--- WHAT YOU HAVE TO DO ---
Write out all of the data exactly as it appears.

--- GIVEN INFORMATION ---
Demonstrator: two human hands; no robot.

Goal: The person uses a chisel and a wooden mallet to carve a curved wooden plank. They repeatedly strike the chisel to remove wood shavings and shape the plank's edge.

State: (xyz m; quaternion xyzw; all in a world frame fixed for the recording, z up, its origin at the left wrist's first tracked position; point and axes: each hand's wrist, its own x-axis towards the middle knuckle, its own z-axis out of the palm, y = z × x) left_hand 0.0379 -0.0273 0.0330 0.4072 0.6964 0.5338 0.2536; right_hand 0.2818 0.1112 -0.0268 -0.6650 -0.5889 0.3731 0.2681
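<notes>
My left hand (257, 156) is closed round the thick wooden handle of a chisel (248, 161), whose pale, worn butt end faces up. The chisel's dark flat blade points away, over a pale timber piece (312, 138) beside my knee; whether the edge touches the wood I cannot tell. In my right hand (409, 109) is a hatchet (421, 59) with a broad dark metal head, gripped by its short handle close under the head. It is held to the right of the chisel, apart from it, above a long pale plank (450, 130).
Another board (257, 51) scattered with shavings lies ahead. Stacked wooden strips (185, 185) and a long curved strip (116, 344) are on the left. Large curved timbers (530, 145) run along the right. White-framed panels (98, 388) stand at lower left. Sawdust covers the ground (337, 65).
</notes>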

--- TASK RESPONSE ---
Demonstrator: two human hands; no robot.

Goal: The person uses a chisel and a wooden mallet to carve a curved wooden plank. They repeatedly strike the chisel to remove wood shavings and shape the plank's edge.

State: (xyz m; quaternion xyzw; all in a world frame fixed for the recording, z up, its origin at the left wrist's first tracked position; point and axes: each hand's wrist, its own x-axis towards the middle knuckle, its own z-axis out of the palm, y = z × x) left_hand 0.0379 -0.0273 0.0330 0.4072 0.6964 0.5338 0.2536; right_hand 0.2818 0.1112 -0.0268 -0.6650 -0.5889 0.3731 0.2681
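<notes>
My left hand (257, 156) is closed round the thick wooden handle of a chisel (248, 161), whose pale, worn butt end faces up. The chisel's dark flat blade points away, over a pale timber piece (312, 138) beside my knee; whether the edge touches the wood I cannot tell. In my right hand (409, 109) is a hatchet (421, 59) with a broad dark metal head, gripped by its short handle close under the head. It is held to the right of the chisel, apart from it, above a long pale plank (450, 130).
Another board (257, 51) scattered with shavings lies ahead. Stacked wooden strips (185, 185) and a long curved strip (116, 344) are on the left. Large curved timbers (530, 145) run along the right. White-framed panels (98, 388) stand at lower left. Sawdust covers the ground (337, 65).
</notes>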

Work on this exercise is finished.